Between 2010 and 2014, 101 campaigners were killed in Honduras, a higher death toll relative to population than anywhere else, according to the study How Many More? by NGO Global Witness. It said a disproportionately high number of them were from indigenous communities who resisted development projects or the encroachment of farms on their territory.
The group said Honduras was at the forefront of a disturbing rise in murders worldwide.
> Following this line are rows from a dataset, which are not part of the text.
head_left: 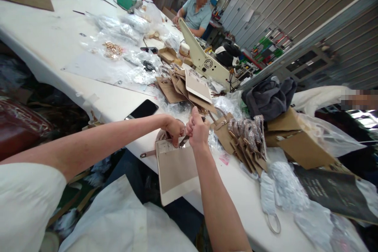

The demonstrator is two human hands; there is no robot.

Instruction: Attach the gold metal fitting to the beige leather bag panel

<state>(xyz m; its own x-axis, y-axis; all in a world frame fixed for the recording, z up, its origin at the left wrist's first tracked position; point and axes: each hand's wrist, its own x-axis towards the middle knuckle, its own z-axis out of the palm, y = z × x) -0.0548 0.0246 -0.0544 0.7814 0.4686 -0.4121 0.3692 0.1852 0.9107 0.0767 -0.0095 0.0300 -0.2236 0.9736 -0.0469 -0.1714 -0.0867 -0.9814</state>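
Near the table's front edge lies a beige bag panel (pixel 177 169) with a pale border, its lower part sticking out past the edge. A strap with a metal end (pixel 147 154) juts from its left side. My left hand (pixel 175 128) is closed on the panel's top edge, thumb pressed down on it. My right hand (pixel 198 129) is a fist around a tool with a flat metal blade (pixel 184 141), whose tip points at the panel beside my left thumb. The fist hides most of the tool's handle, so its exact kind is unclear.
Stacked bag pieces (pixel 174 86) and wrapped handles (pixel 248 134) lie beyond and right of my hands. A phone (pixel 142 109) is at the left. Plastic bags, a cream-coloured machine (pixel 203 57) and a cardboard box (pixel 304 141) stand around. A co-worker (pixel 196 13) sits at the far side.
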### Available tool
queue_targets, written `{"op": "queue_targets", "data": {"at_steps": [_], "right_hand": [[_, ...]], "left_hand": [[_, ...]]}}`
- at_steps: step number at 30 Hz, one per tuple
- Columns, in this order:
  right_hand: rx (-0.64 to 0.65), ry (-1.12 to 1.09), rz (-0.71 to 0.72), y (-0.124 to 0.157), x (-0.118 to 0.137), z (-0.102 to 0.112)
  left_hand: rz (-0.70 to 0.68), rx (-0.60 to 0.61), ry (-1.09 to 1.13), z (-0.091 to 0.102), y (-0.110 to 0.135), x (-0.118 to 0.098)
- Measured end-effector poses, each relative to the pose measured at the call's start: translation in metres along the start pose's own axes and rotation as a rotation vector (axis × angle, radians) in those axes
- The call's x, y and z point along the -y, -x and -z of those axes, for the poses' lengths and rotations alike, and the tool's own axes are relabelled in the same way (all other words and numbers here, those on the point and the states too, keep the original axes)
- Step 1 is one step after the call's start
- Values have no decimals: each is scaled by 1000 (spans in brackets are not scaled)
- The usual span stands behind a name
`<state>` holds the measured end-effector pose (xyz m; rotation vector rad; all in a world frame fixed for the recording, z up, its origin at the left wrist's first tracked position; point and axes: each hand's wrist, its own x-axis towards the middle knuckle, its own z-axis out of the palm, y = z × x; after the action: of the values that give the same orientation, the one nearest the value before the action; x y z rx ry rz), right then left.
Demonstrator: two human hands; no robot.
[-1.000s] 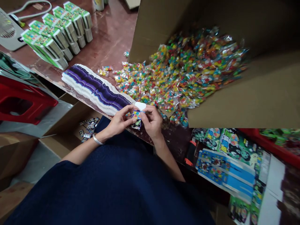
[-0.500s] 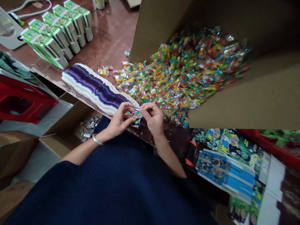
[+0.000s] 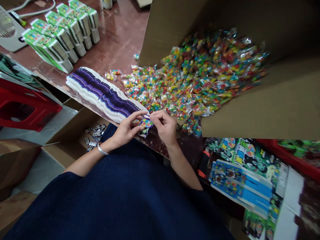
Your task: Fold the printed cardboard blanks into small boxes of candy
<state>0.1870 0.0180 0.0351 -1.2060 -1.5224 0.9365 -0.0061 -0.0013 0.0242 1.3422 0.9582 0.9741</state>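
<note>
Between my hands is a small printed candy box, purple with bright lettering, over the table's near edge. My left hand grips its left side between thumb and fingers. At its upper end, my right hand pinches a pale flap or edge; the fingertips partly cover it. Just beyond lies a long fanned row of flat purple-and-white cartons. Right behind my hands spreads a heap of clear sachets of colourful candy, spilling from a large cardboard box tipped on its side.
Green-and-white carton stacks stand at the back left beside a small fan. An open carton below the table edge holds several packed pieces. A cutter and blue flattened card lie right. A red stool stands left.
My right hand has shifted slightly to the right and down, its fingers still at the box's upper end. My left hand stays around the same box.
</note>
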Motion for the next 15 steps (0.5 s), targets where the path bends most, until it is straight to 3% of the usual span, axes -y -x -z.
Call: {"op": "queue_targets", "data": {"at_steps": [5, 8, 12, 15], "right_hand": [[84, 9, 6, 14, -10, -1], [107, -27, -111, 13, -26, 7], [-8, 174, -187, 4, -56, 17], [64, 363, -134, -3, -71, 13]], "left_hand": [[10, 8, -54, 9, 4, -4], [-9, 125, -316, 45, 22, -14], [12, 82, -803, 111, 58, -23], [4, 19, -1034, 125, 64, -17]]}}
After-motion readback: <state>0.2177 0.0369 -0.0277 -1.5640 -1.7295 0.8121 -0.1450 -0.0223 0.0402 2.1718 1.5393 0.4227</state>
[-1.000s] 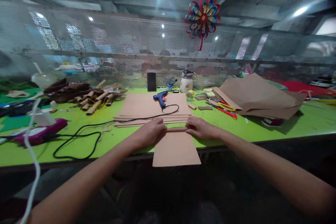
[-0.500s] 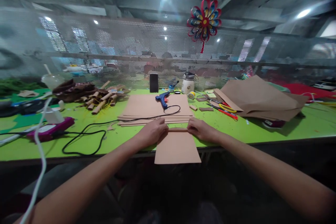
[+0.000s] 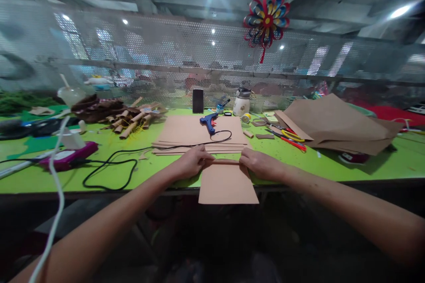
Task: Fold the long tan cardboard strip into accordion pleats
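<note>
A sheet of brown kraft paper [image 3: 227, 183] lies over the front edge of the green table, its near end hanging past the edge. Its far edge is rolled into a narrow strip. My left hand [image 3: 195, 160] pinches the left end of that rolled edge, fingers closed. At the right end, my right hand [image 3: 259, 162] grips the same edge with bent fingers. Just beyond both hands is a stack of brown paper sheets [image 3: 175, 130]. On the stack rests a blue glue gun [image 3: 209, 123], its black cord trailing left.
Rolled paper tubes [image 3: 128, 124] and a purple power strip [image 3: 71, 157] occupy the left side. Scissors and pliers with yellow and red handles [image 3: 292, 137] lie at right, beside large crumpled brown paper [image 3: 338, 119]. A white jar [image 3: 241, 104] and a dark phone-like slab [image 3: 198, 101] stand behind.
The camera view has shifted slightly, so the scene sits a little further right. Both hands stay on the paper's rolled edge, with only slight finger movement.
</note>
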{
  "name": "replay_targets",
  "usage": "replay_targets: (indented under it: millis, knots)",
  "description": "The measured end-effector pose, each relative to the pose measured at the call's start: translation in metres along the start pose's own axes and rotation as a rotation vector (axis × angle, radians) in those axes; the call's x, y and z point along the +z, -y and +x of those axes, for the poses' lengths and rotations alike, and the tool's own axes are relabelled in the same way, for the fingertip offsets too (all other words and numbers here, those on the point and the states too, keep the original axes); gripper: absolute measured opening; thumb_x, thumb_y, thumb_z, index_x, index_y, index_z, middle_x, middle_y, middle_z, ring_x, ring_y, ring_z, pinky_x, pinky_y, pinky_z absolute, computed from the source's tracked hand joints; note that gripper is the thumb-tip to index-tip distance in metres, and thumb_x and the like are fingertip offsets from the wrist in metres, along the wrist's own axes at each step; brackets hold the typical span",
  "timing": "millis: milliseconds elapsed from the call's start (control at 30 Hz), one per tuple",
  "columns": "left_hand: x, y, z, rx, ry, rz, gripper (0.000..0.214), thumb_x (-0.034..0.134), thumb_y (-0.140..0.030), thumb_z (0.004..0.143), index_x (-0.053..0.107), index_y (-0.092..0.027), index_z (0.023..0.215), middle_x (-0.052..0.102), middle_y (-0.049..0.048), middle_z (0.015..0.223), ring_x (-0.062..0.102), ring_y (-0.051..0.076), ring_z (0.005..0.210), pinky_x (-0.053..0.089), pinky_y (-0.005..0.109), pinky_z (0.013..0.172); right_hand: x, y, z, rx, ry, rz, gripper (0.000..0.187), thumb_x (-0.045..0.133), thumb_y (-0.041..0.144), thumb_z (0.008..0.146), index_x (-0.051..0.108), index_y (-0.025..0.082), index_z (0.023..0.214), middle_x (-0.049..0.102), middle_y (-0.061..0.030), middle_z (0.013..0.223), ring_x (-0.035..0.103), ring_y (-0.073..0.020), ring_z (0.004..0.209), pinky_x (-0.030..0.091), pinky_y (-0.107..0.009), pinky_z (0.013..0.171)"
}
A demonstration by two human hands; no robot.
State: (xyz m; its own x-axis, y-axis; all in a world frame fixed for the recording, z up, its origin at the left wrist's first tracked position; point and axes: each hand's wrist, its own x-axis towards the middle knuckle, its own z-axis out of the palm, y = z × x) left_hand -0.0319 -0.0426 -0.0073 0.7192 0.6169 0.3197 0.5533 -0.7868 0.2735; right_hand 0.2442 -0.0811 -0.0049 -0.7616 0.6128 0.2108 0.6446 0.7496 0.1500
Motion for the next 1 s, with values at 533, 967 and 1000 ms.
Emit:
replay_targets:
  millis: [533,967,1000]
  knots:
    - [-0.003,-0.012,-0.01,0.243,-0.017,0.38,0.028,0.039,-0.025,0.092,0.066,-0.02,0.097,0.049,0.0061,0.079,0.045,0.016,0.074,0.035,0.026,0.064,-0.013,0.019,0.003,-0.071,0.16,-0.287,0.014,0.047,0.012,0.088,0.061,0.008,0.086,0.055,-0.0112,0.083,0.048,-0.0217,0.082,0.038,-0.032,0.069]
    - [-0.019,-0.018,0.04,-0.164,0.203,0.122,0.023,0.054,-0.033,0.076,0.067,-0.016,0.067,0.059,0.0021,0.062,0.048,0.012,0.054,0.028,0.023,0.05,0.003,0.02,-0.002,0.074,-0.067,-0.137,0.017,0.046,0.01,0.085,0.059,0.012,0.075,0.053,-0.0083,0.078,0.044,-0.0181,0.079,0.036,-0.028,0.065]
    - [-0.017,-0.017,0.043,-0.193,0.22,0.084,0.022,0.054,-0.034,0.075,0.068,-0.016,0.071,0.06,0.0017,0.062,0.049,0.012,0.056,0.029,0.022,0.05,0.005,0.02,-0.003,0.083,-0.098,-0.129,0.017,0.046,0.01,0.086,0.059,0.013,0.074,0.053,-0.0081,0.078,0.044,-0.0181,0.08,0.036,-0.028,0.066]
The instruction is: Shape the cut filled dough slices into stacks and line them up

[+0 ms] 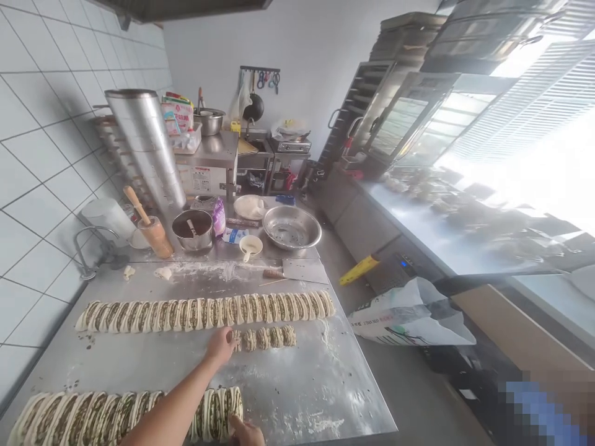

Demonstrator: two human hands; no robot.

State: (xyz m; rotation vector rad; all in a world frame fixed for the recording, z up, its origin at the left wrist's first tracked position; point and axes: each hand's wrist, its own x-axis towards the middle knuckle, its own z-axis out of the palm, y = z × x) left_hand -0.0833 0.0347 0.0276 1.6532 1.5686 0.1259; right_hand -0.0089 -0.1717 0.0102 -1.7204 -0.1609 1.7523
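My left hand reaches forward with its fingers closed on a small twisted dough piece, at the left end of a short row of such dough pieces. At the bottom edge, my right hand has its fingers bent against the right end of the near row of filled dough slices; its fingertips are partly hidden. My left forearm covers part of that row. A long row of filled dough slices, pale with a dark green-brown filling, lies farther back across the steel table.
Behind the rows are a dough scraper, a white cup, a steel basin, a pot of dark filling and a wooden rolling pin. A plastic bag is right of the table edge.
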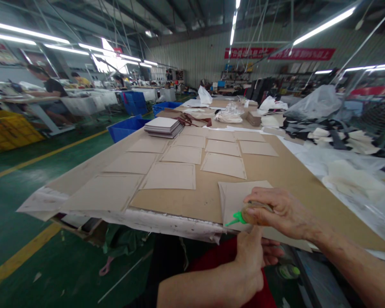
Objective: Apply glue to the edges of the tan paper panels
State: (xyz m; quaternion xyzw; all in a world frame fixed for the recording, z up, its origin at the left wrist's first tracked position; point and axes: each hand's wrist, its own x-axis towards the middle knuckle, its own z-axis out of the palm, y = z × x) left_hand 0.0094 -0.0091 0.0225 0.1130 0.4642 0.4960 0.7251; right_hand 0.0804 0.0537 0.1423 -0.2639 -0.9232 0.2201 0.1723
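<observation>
Right hand [280,211] pinches a green-handled brush [235,220] against the near sheet [234,196] — left hand [255,252] curled just below, grip unclear.

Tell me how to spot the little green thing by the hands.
Find the long brown table. At its near edge, one pale sheet lies apart from the rows behind, under the right hand. The green tool pokes out from that hand's fingers, the only bright green thing on the table.

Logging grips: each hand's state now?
Left hand: curled at the edge of the sheet; grip cannot be told.
Right hand: closed on a green tool.
</observation>
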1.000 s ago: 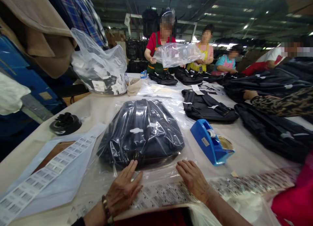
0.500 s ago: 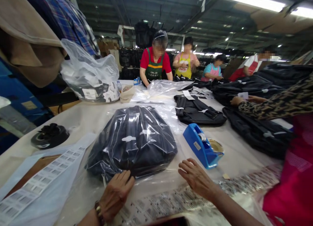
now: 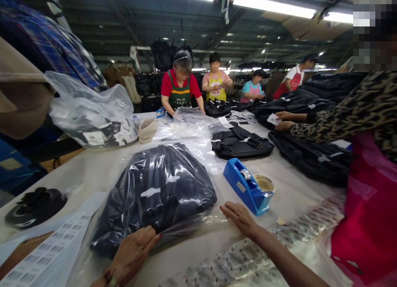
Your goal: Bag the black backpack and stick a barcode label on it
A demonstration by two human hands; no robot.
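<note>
A black backpack [image 3: 173, 196] in a clear plastic bag lies on the table before me, its straps facing up. My left hand [image 3: 133, 249] rests on the near edge of the wrapped backpack, fingers laid out along the plastic. To the right of the bag, low over the table, is my right hand [image 3: 240, 218], its fingers stretched leftward with nothing visible in them. Just beyond that hand stands a blue tape dispenser [image 3: 248, 190] with a roll of tape in it.
Left are a black roll [image 3: 35, 206], barcode label sheets [image 3: 51, 247] and a plastic sack [image 3: 93, 113] of tags. Further back lies an unwrapped black backpack [image 3: 240, 144]. At right a co-worker's hands [image 3: 283, 121] hold a small white card; several people stand across the table.
The view has swung slightly right, so things sit further left. My right hand's fingers have come closer together; my left hand stays at the wrapped backpack's near edge.
</note>
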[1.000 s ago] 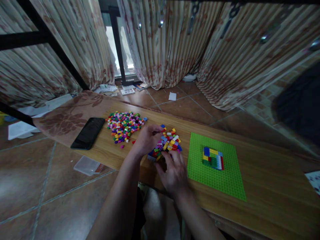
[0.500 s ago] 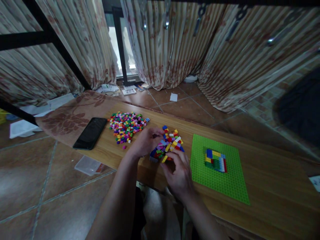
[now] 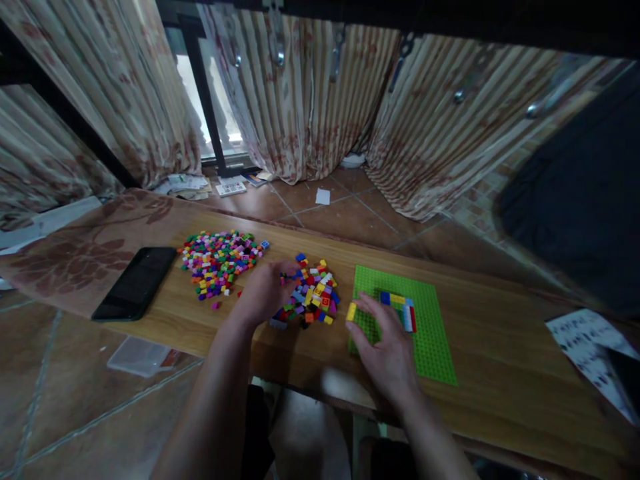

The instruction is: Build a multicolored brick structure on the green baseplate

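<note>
So, in the head view, the right hand [image 3: 390,352] has a yellow brick [image 3: 351,311] pinched between thumb and fingers, over the left part of a green board [image 3: 433,353]. Can't tell if the brick's touching it. There's a small block build [image 3: 401,301] on that board, partly hidden by the same hand. The left hand [image 3: 264,293] is right at the left side of a mixed brick pile [image 3: 317,290], no idea if it's gripping anything. Further left on the wooden surface [image 3: 505,353]: a heap of smaller bricks [image 3: 220,260], then a black phone [image 3: 135,283].
</note>
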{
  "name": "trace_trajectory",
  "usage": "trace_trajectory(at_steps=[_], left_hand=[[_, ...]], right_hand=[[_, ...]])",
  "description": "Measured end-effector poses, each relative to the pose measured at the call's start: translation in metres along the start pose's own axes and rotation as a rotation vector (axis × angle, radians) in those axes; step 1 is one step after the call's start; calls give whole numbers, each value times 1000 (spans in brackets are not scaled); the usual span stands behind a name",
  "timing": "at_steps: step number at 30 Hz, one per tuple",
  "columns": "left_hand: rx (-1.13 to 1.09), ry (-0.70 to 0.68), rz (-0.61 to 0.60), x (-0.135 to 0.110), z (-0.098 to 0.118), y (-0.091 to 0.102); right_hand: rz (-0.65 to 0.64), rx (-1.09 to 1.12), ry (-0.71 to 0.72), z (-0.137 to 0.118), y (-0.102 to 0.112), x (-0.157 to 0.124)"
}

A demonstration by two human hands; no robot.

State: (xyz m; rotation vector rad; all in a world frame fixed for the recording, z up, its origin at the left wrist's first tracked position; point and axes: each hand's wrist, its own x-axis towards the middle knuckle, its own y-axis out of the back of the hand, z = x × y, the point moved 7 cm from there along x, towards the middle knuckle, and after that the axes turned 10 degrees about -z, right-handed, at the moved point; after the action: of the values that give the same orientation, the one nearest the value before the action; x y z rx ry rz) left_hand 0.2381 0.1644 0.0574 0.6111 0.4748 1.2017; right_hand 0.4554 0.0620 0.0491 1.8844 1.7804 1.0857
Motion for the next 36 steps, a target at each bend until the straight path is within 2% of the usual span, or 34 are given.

Last year, it documented 116 killings of activists across the globe, 20% higher than in 2013. Four in 10 of the victims were from indigenous communities who resisted development projects or the encroachment of farms on their territory.
Billy Kyte, a campaigner at Global Witness, paid tribute to Cáceres for her “incredible courage” and said the government – which is behind many of the controversial projects – must reverse the alarmingly murderous trend in Honduras.
By: Jonathan Watts.
Photo: The Guardian.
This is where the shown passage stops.